What you return should match the data below exactly, with no pictures in it.

* Source material
━━━━━━━━━━━━━━━━━━━━

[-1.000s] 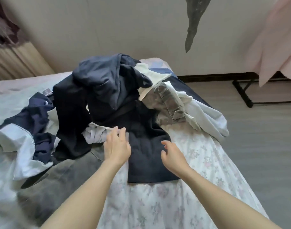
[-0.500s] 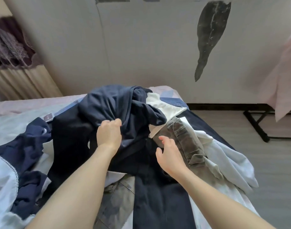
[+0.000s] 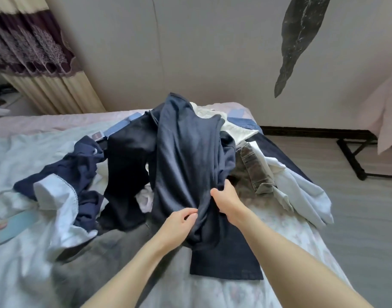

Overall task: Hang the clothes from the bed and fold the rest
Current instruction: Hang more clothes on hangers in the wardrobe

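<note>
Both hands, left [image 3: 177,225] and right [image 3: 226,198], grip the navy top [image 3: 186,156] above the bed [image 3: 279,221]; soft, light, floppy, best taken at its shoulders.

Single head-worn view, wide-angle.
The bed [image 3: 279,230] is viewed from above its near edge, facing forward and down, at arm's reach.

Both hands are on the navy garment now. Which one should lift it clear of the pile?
Probably the right hand: it grips the navy garment higher up. The left hand pinches a lower fold.
</note>
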Demonstrator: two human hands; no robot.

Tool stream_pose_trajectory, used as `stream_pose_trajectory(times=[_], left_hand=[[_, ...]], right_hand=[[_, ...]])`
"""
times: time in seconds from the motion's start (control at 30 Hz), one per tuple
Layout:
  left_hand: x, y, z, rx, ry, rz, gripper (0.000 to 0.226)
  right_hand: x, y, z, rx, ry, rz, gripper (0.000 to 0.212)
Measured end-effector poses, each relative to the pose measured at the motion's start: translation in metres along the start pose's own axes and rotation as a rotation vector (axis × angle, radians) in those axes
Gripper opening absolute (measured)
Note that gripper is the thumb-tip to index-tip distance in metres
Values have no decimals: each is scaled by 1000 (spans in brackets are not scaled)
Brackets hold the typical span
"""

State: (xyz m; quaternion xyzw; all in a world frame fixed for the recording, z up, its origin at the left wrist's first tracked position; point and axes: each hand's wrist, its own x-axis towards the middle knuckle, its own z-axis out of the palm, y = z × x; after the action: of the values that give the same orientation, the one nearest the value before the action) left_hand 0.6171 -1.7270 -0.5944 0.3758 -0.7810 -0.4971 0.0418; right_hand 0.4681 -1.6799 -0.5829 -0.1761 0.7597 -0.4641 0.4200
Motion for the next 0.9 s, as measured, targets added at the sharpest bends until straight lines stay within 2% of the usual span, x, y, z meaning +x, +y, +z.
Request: stream_pose_trajectory(times=[0.03, 0.1, 0.13, 0.2, 0.23, 0.27, 0.33, 0.4, 0.47, 0.5, 0.6, 0.63, 0.67, 0.73, 0.8, 0.9], left_hand=[[-10, -1, -2, 62, -78, -3, 26], [-38, -3, -4, 256, -346, -106, 44], [-50, -2, -6, 347, -501, -192, 45], [-69, -3, -6, 408, -737, -374, 25], [-75, -2, -6, 418, -748, -407, 20], [-77, -1, -7, 441, -673, -382, 21], [-72, 0, -7, 515, -426, -283, 22], [-64, 2, -4, 571, -246, -202, 28], [-59, -5, 5, 485, -210, -213, 50], [-58, -13, 11, 424, -220, -253, 62], [-66, -44, 42, 323, -301, -373, 89], [-70, -53, 54, 305, -310, -375, 91], [-75, -59, 64, 306, -291, -347, 87], [-82, -65, 73, 335, -170, -274, 60], [-89, -64, 69, 344, -48, -257, 29], [-113, -59, 56, 365, -97, -299, 19]], right_hand=[[-13, 11, -4, -96, -48, -24, 43], [-48, 38, -13, -363, -237, 14, 46], [-64, 51, -16, -513, -396, 69, 39], [-95, 69, -21, -846, -788, 249, 14], [-108, 73, -24, -976, -899, 303, 7], [-113, 75, -26, -1063, -911, 283, 11], [-115, 73, -32, -1028, -707, 158, 22], [-108, 69, -41, -908, -463, -12, 22], [-99, 73, -46, -780, -322, -92, 12], [-97, 78, -46, -718, -297, -63, 16], [-98, 108, -31, -576, -388, 158, 81], [-103, 120, -22, -516, -423, 222, 97], [-110, 132, -13, -466, -440, 249, 104], [-123, 155, 4, -430, -351, 203, 96], [-135, 166, 16, -462, -217, 152, 77], [-149, 151, 13, -691, -240, 102, 40]])
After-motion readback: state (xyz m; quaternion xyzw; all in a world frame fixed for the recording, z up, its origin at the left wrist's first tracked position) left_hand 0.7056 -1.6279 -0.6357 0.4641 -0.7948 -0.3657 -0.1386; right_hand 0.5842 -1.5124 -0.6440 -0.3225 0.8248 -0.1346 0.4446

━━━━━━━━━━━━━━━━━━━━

* Solution to this task
[-1.000s] 
[-0.500s] 
[+0.000s] 

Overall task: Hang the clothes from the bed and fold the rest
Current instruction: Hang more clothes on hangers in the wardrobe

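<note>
Both hands, left [image 3: 177,225] and right [image 3: 226,198], grip the navy top [image 3: 186,156] above the bed [image 3: 279,221]; soft, light, floppy, best taken at its shoulders.

Single head-worn view, wide-angle.
The bed [image 3: 279,230] is viewed from above its near edge, facing forward and down, at arm's reach.

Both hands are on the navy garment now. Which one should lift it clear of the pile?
Probably the right hand: it grips the navy garment higher up. The left hand pinches a lower fold.
</note>
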Demonstrator: two human hands; no robot.

Tool stream_pose_trajectory, used as `stream_pose_trajectory(times=[_], left_hand=[[_, ...]], right_hand=[[_, ...]])`
"""
times: time in seconds from the motion's start (control at 30 Hz), one per tuple
Layout:
  left_hand: x, y, z, rx, ry, rz, gripper (0.000 to 0.226)
  right_hand: x, y, z, rx, ry, rz, gripper (0.000 to 0.212)
Measured end-effector poses, each relative to the pose measured at the motion's start: translation in metres along the start pose's own axes and rotation as a rotation vector (axis × angle, radians) in those axes
Gripper opening absolute (measured)
Note that gripper is the thumb-tip to index-tip distance in metres
Values have no decimals: each is scaled by 1000 (spans in brackets are not scaled)
Brackets hold the typical span
"""

State: (xyz m; quaternion xyzw; all in a world frame fixed for the recording, z up, its origin at the left wrist's first tracked position; point and axes: each hand's wrist, its own x-axis towards the middle knuckle, its own z-axis out of the palm, y = z × x; after the action: of the values that give the same orientation, the one nearest the value before the action) left_hand 0.6171 -1.7270 -0.5944 0.3758 -0.7810 -0.4971 0.0418; right_hand 0.4681 -1.6799 -0.5829 -0.1761 0.7597 -0.4641 0.4200
Motion for the next 0.9 s, as measured, targets added at the sharpest bends until straight lines stay within 2% of the usual span, x, y, z meaning +x, +y, +z.
Request: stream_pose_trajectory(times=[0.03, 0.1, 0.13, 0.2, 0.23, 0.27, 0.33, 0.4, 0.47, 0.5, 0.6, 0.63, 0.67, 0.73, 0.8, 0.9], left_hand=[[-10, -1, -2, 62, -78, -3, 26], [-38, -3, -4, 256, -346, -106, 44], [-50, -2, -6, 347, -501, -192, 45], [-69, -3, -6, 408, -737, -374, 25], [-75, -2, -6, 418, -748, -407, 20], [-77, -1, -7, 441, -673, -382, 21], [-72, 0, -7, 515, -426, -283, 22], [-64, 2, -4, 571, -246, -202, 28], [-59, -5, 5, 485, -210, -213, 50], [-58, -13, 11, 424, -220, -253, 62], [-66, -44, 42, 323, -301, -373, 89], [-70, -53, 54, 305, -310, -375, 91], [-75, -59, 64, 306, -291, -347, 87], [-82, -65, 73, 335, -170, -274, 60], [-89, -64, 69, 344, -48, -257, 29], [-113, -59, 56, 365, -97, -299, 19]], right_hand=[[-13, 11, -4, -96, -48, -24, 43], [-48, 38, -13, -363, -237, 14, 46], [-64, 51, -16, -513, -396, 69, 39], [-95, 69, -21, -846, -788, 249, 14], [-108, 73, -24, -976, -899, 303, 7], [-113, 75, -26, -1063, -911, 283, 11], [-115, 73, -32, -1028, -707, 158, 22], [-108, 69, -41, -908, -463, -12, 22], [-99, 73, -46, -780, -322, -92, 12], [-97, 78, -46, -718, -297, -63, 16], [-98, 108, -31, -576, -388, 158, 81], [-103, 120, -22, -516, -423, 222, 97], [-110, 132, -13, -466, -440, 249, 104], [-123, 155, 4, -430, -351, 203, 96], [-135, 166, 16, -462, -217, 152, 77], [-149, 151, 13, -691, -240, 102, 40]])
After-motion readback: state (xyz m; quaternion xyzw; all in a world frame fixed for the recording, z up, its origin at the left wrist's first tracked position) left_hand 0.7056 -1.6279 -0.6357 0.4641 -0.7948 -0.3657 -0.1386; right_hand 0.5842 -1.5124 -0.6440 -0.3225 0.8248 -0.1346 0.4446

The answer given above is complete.